§ **TASK TO CARRY OUT**
Each line below that holds the word "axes" counts once; state the total number of such lines and nothing else.

§ **RAW DATA**
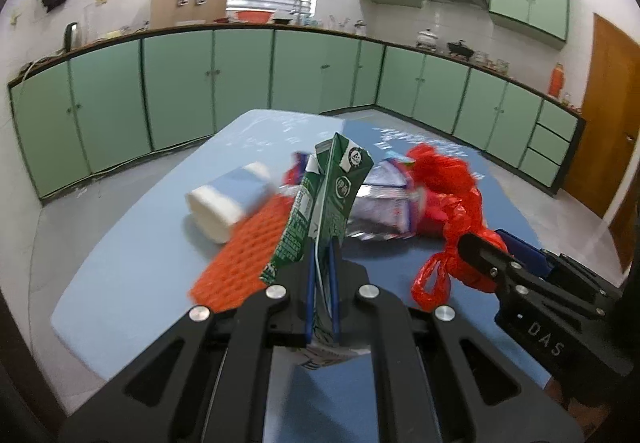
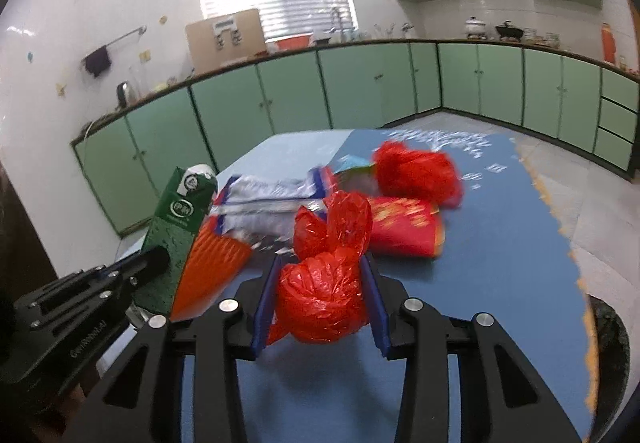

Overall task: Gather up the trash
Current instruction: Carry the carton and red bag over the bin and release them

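**Both grippers grasping trash over the blue surface**

The left gripper (image 1: 322, 283) has its fingers (image 1: 309, 283) clenched on a flattened green milk carton (image 1: 328, 199), which stands upright between the blue pads and is pinched near its lower end. The right gripper (image 2: 320, 303) has its fingers (image 2: 266, 303) closed around a crumpled red plastic bag (image 2: 322, 299), the pads pressing on either side of the bunched plastic.

Taking the carton as the landmark, seen from the left wrist: an orange mesh sleeve (image 1: 248, 247) lies just left of it on the blue surface (image 1: 132, 243), a white roll with a blue wrapper (image 1: 228, 199) sits further left, and a silvery snack wrapper (image 1: 384, 203) lies just right of it. Beyond the wrapper is a second bunch of red plastic (image 1: 436, 171). From the right wrist, a red packet (image 2: 404, 227) lies behind the held bag.
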Demonstrator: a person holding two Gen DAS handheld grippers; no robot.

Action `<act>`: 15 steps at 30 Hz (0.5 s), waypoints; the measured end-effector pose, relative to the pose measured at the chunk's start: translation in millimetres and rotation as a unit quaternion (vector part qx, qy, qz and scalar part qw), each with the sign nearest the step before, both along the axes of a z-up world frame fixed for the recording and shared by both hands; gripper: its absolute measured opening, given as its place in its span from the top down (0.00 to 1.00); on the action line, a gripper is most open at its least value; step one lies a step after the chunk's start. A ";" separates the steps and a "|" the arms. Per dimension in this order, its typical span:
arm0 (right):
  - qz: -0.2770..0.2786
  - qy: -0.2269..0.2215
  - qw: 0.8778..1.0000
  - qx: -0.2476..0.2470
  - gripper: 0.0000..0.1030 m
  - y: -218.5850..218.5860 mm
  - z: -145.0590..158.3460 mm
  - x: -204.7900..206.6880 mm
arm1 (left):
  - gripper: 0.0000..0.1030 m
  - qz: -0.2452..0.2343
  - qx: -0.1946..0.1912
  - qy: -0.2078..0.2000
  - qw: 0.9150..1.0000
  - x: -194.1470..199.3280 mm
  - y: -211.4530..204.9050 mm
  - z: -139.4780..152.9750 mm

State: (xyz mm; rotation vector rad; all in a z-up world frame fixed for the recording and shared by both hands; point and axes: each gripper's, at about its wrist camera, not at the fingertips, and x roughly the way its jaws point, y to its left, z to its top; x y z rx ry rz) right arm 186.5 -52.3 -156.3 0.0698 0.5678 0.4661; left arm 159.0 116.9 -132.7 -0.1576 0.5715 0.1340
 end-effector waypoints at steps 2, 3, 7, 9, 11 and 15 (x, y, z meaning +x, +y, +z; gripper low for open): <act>-0.019 -0.003 1.000 0.003 0.61 -14.8 4.8 0.2 | 0.95 -0.015 -0.002 -0.007 1.000 6.5 -10.8 4.5; -0.031 -0.005 0.999 0.006 0.61 -24.9 7.5 0.2 | 0.95 -0.023 -0.003 -0.010 1.000 10.0 -17.4 7.1; -0.082 -0.015 0.996 0.010 0.61 -68.4 16.4 -1.3 | 0.95 -0.063 -0.005 -0.022 0.998 24.5 -49.8 15.4; -0.109 -0.021 0.994 0.008 0.61 -91.6 19.2 -3.2 | 0.95 -0.084 -0.008 -0.025 0.996 31.2 -67.1 18.1; -0.133 -0.026 0.991 0.005 0.61 -111.5 21.7 -4.7 | 0.95 -0.107 -0.011 -0.026 0.994 38.2 -88.6 20.0; -0.189 -0.033 0.981 -0.001 0.61 -160.2 25.1 -12.6 | 0.95 -0.159 -0.017 -0.024 0.987 48.1 -130.8 21.0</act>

§ **SOLUTION FOR THIS PROBLEM**
2